Hi all,
I have two databases in BaseX, source_db and target_db, and would like to merge them by matching on the id attribute of each element and upserting the element with a `replace` or an `insert` depending on whether the element was found in the `target_db`. `source_db` has about 100,000 elements, and `target_db` has about 1,000,000 elements. The databases look like this:
<!-- source_db contents --> <root> <element id="1"> <element id="2"> </root> <!-- target_db contents --> <root> <element id="1"> </root>
And my query to merge the two looks like this:
for $e in (db:open("source_db")/root/element) return ( if (exists(db:open("target_db")/root/element[@id = data($e/@id)])) then replace node db:open("target_db")/root/element[@id = data($e/@id)] with $e else insert node $e into db:open("target_db")/root )
When running the query, however, I keep getting memory constraint errors. Using a POST request to BaseX's REST interface I get "Out of Main Memory" and using the BaseX java client ( https://github.com/BaseXdb/basex/blob/master/basex-examples/src/main/java/or...) I get "java.io.IOException: GC overhead limit exceeded".
Ideally I would like to just process one element from source_db at a time to avoid memory issues, but it seems like my query isn't doing this. I've tried using the `db:copynode false` pragma but it did not make a difference.
Is there any way to accomplish this? Thanks in advance!
Matt
Hi Matt,
If there are only a few database entries that differ, you could compare the database entries before replacing them:
for $se in db:open("source_db")/root/element[position() = $range] let $te := db:open("target_db")/root/element[@id = $se/@id] return if (empty($te)) then ( insert node $se into db:open("target_db")/root ) else if(not(deep-equal($se, $te))) then ( replace node $te with $se ) else ( )
If that doesn’t help, and if increasing memory is no option, you could call your scripts multiple times and pass on the first entry and the number of entries as external variables:
declare variable $FIRST external; declare variable $COUNT external;
let $range := $FIRST to $FIRST + $COUNT - 1 for $se in db:open("source_db")/root/element[position() = $range] let $te := db:open("target_db")/root/element[@id = $se/@id] return if (empty($te)) then ( insert node $se into db:open("target_db")/root ) else if(not(deep-equal($se, $te))) then ( replace node $te with $se ) else ( )
The “pending update list” is the reason why update operations are not immediately performed [1]. This concept ensures that single update operations cannot cause conflicts that would require an eventual rollback. The obvious drawback is that this leads to a larger memory consumption.

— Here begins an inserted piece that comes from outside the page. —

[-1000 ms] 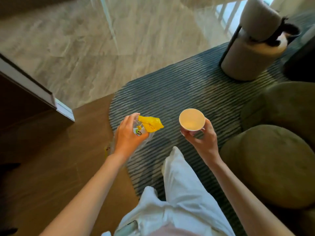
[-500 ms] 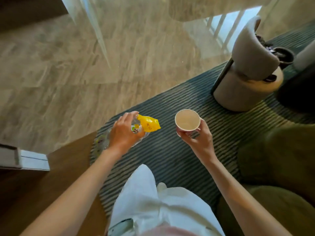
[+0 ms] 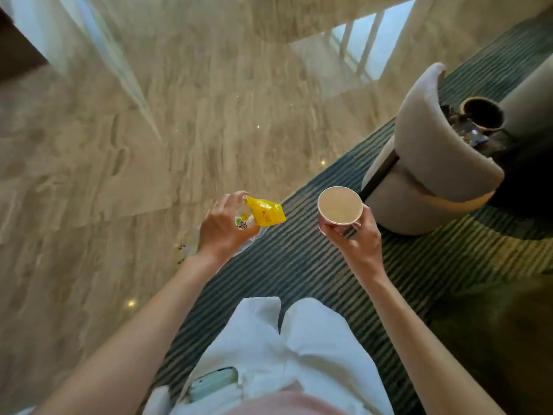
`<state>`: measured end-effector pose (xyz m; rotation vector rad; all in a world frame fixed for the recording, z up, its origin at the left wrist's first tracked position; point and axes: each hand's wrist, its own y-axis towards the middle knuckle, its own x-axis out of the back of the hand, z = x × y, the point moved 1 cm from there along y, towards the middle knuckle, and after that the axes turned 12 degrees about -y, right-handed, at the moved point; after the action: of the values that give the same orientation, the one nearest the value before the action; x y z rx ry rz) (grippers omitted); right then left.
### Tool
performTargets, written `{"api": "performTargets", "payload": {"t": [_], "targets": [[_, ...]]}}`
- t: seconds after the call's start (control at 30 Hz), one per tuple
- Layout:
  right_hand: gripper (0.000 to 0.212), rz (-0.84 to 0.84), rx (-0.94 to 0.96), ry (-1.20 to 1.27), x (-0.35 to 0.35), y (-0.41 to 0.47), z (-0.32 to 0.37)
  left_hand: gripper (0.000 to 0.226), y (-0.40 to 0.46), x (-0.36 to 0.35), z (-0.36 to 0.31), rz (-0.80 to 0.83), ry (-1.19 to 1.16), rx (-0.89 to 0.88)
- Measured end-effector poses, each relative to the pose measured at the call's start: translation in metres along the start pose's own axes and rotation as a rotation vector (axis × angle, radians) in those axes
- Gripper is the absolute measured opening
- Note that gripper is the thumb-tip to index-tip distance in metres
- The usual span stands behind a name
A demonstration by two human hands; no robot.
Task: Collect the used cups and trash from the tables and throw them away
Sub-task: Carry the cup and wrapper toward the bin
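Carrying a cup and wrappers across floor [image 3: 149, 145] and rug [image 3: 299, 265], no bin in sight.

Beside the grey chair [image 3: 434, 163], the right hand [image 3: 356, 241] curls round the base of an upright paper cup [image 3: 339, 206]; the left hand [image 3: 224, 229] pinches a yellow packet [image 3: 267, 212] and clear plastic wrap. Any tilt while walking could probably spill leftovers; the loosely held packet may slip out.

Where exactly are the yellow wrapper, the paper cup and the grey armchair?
yellow wrapper [image 3: 267, 214], head view, on its flat printed face.
paper cup [image 3: 340, 205], head view, on the pale inside of the cup.
grey armchair [image 3: 431, 139], head view, on its curved backrest.
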<state>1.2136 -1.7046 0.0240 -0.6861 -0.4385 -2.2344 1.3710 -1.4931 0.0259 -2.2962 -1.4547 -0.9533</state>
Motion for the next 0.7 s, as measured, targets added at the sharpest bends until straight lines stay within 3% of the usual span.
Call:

Hope this helps, Christian
[1] https://docs.basex.org/wiki/XQuery_Update#Pending_Update_List
On Mon, Jul 26, 2021 at 7:08 PM Matthew Dziuban mrdziuban@gmail.com wrote:
Hi all,
I have two databases in BaseX, source_db and target_db, and would like to merge them by matching on the id attribute of each element and upserting the element with a `replace` or an `insert` depending on whether the element was found in the `target_db`. `source_db` has about 100,000 elements, and `target_db` has about 1,000,000 elements. The databases look like this:
<!-- source_db contents -->
<root> <element id="1"> <element id="2"> </root> <!-- target_db contents --> <root> <element id="1"> </root>
And my query to merge the two looks like this:
for $e in (db:open("source_db")/root/element) return ( if (exists(db:open("target_db")/root/element[@id = data($e/@id)])) then replace node db:open("target_db")/root/element[@id = data($e/@id)] with $e else insert node $e into db:open("target_db")/root )
When running the query, however, I keep getting memory constraint errors. Using a POST request to BaseX's REST interface I get "Out of Main Memory" and using the BaseX java client (https://github.com/BaseXdb/basex/blob/master/basex-examples/src/main/java/or...) I get "java.io.IOException: GC overhead limit exceeded".

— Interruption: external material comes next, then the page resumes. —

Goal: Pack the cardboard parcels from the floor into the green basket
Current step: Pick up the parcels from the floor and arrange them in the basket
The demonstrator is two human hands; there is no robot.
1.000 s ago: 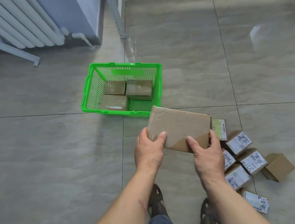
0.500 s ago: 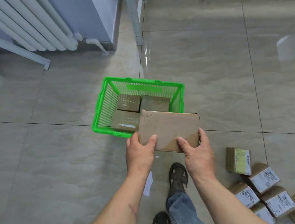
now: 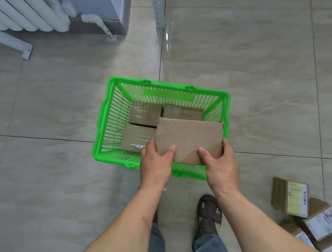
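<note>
A plain brown cardboard parcel point(image 3: 190, 139) hangs over the near right part of the green basket point(image 3: 109, 122). My left hand point(image 3: 156, 164) grips its near left corner, thumb on top. My right hand point(image 3: 221, 165) grips its near right corner the same way. Three taped parcels lie in the basket: one at the far left point(image 3: 145, 112), one at the far right point(image 3: 183, 111), one at the near left point(image 3: 136, 138). Several labelled parcels point(image 3: 321, 223) lie on the floor at the lower right.
The basket stands on grey floor tiles. A white radiator point(image 3: 19, 16) and a grey cabinet base point(image 3: 116, 10) are at the top left, a metal post point(image 3: 158, 7) at top centre. My sandalled foot point(image 3: 208, 214) stands just behind the basket.
I have stepped toward the basket and carried the parcel forward, from above the floor to above the basket's near right part. Both hands keep the same hold.
</note>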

Ideally I would like to just process one element from source_db at a time to avoid memory issues, but it seems like my query isn't doing this. I've tried using the `db:copynode false` pragma but it did not make a difference.
Is there any way to accomplish this? Thanks in advance!
Matt
Thank you Christian and Graydon! I've got a solution working by calling the script multiple times to do only a subset of the updates each time. On a different (though related) note, do I understand correctly that I should run a "db:optimize($db)" after each time I perform a significant amount of updates?
Matt
On Mon, Jul 26, 2021 at 1:32 PM Graydon graydonish@gmail.com wrote:
On Mon, Jul 26, 2021 at 01:08:19PM -0400, Matthew Dziuban scripsit:
Is there any way to accomplish this? Thanks in advance!
It might be easier to generate the merged content, create a db from that, then replace the old target DB with that whole.
-- Graydon
Thank you Christian and Graydon! I've got a solution working by calling the script multiple times to do only a subset of the updates each time. On a different (though related) note, do I understand correctly that I should run a "db:optimize($db)" after each time I perform a significant amount of updates?
It’s definitely advisable if you perform queries that take advantage of the BaseX index structures – which is already the case for root/element[@id = $se/@id]. If the UPDINDEX option is enabled, the index structures will always be kept up-to-date (but again, a database optimization might be recommendable to minimize the index structures).
Thanks again, Christian. Regardless of whether I have the UPDINDEX and AUTOOPTIMIZE options enabled, I'm seeing that my first set of updates runs pretty quickly (in about 90 seconds) but any subsequent set of updates hangs indefinitely -- I let it run for over 2 hours and it never completed. Do you have any idea what could be going on?
On Mon, Jul 26, 2021 at 9:41 PM Christian Grün christian.gruen@gmail.com wrote:
Thank you Christian and Graydon! I've got a solution working by calling
the script multiple times to do only a subset of the updates each time. On a different (though related) note, do I understand correctly that I should run a "db:optimize($db)" after each time I perform a significant amount of updates?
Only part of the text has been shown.